Mississippi and Gulf of Mexico Shelf. During 2009, the Company sold its oil and gas asset properties in Mississippi and substantially all of its shelf properties in the Gulf of Mexico. In accordance with GAAP, the Company classified the results of operations attributable to these divestitures as discontinued operations, rather than as a component of continuing operations.

NOTE N.    Other Expense

The following table provides the components of the Company’s other expense during the years ended December 31, 2011, 2010 and 2009:

 

     Year Ended December 31,  
     2011     2010     2009  
     (in thousands)  

Transportation commitment charge (a)

   $ 23,248     $ 1,589     $ 6,839  

Above market drilling and rig termination costs (b)

     20,132       37,516       54,223  

Other

     5,503       4,758       4,151  

Contingency and environmental accrual adjustments

     4,057       5,581       7,796  

Inventory impairment (c)

     3,126       10,729       2,275  

Cancelled wells

     3,009       1,591       2,047  

Legal settlements

     2,725       501       315  

Loss on extinguishment of debt

     2,366       —          —     

Tax penalties and adjustments

     693       3,516       263  

Well servicing operations (d)

     —          13,065       12,437  

Bad debt expense (recovery)

     (1,693     (442     4,356  
  

 

 

   

 

 

   

 

 

 

Total other expense

   $ 63,166     $ 78,404     $ 94,702  
  

 

 

   

 

 

   

 

 

 

 

(a)

Primarily represents contract deficiency payments on excess pipeline capacity.

(b)

Primarily represents rig termination fees and charges for the portion of Pioneer’s contracted drilling rig rates that are above market rates and are not charged to joint operations.

(c)

Represents impairment charges on excess materials and supplies inventories.

(d)

Represents idle well servicing costs.

NOTE O.    Income Taxes

The Company and its eligible subsidiaries file a consolidated United States federal income tax return. Certain subsidiaries are not eligible to be included in the consolidated United States federal income tax return and separate provisions for income taxes have been determined for these entities or groups of entities. The tax returns and the amount of taxable income or loss are subject to examination by United States federal, state, local and foreign taxing authorities. The Company made current and estimated tax payments of $22.3 million and $36.6 million (net of tax refunds) during 2011 and 2010, respectively, and received tax refunds (net of tax payments) during 2009 of $42.6 million. These payments and net refunds include tax payments related to Pioneer Tunisia’s and Pioneer South Africa’s operations of $12.2 million, $17.8 million and $10.6 million during 2011, 2010 and 2009, respectively. During 2009, the Company received $61.6 million of refunds as a result of carrying back 2007 and 2008 net operating losses. In November 2009, President Obama signed into law the Worker, Homeownership, and Business Assistance Act of 2009, which expanded the carryback period from two years to five years and suspended certain loss utilization limitations. Pursuant to this new legislation, the Company filed an amended carryback claim and received an additional $19.9 million refund during 2010.

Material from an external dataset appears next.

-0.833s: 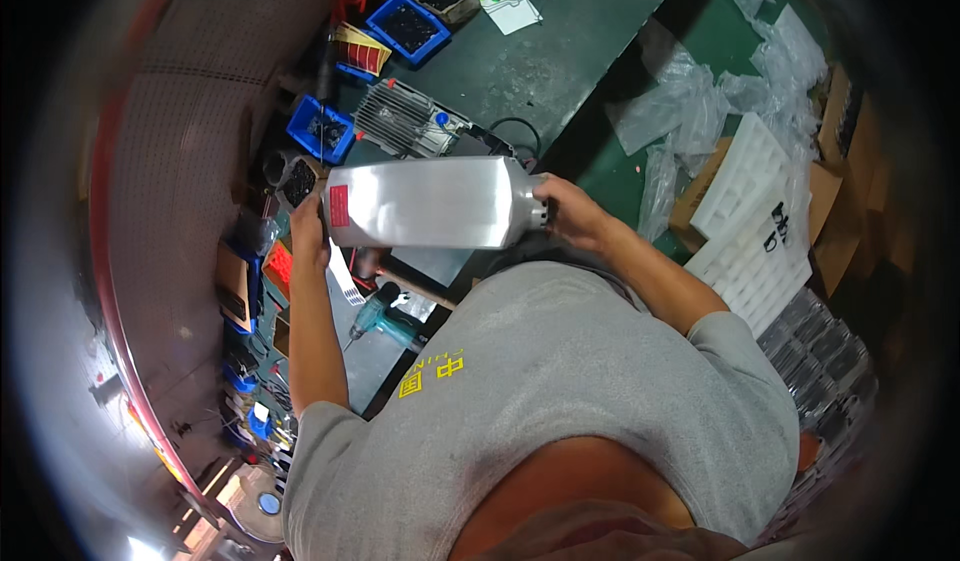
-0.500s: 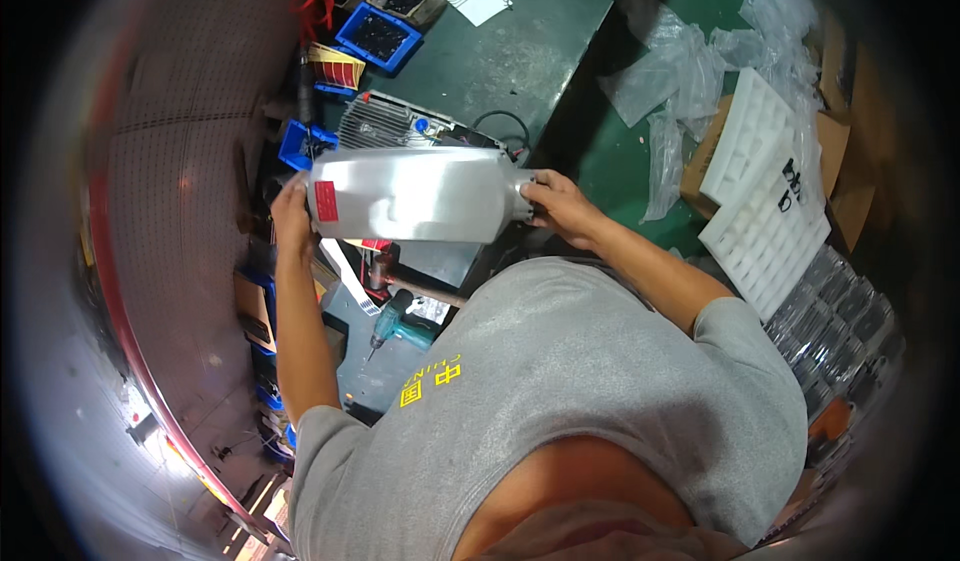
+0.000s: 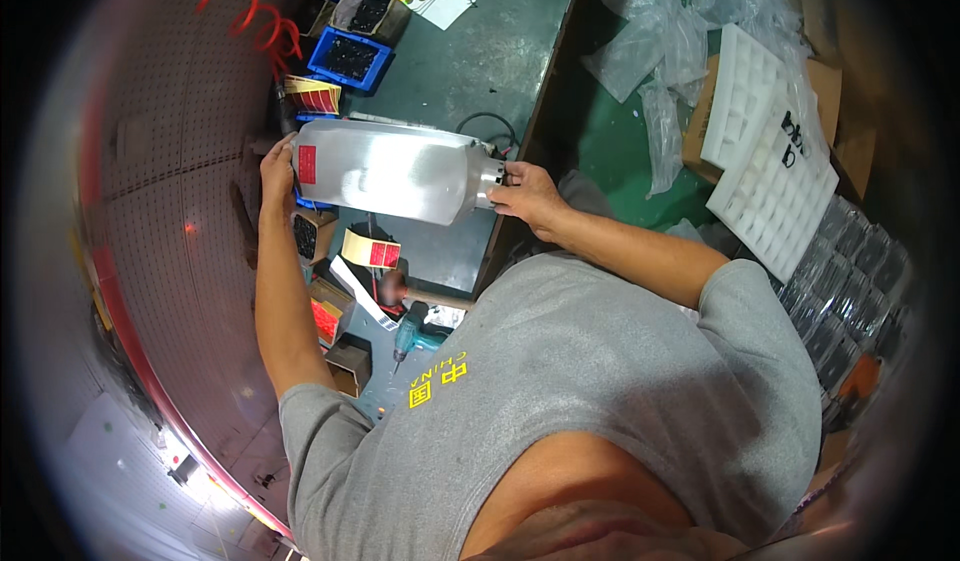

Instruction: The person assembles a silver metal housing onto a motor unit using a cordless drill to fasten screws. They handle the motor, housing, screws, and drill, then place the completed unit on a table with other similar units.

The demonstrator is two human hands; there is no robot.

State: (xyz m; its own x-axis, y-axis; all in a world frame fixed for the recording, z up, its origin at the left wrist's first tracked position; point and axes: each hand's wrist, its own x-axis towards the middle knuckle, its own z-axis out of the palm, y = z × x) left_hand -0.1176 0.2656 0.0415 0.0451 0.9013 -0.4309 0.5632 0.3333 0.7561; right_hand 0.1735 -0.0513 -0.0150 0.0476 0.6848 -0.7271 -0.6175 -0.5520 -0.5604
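So, left hand and right hand both have fingers clamped on the silver metal case, one at each end, up over the worktop, mallet and drill lying nearby.

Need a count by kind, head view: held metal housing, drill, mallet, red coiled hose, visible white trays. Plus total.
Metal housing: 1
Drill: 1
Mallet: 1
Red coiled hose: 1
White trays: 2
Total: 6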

The Company continually assesses both positive and negative evidence to determine whether it is more likely than not that deferred tax assets can be realized prior to their expiration. Pioneer monitors Company-specific, oil and gas industry and worldwide economic factors and assesses the likelihood that the Company’s net operating loss carryforwards (“NOLs”) and other deferred tax attributes in the United States, state, local and foreign tax jurisdictions will be utilized prior to their expiration.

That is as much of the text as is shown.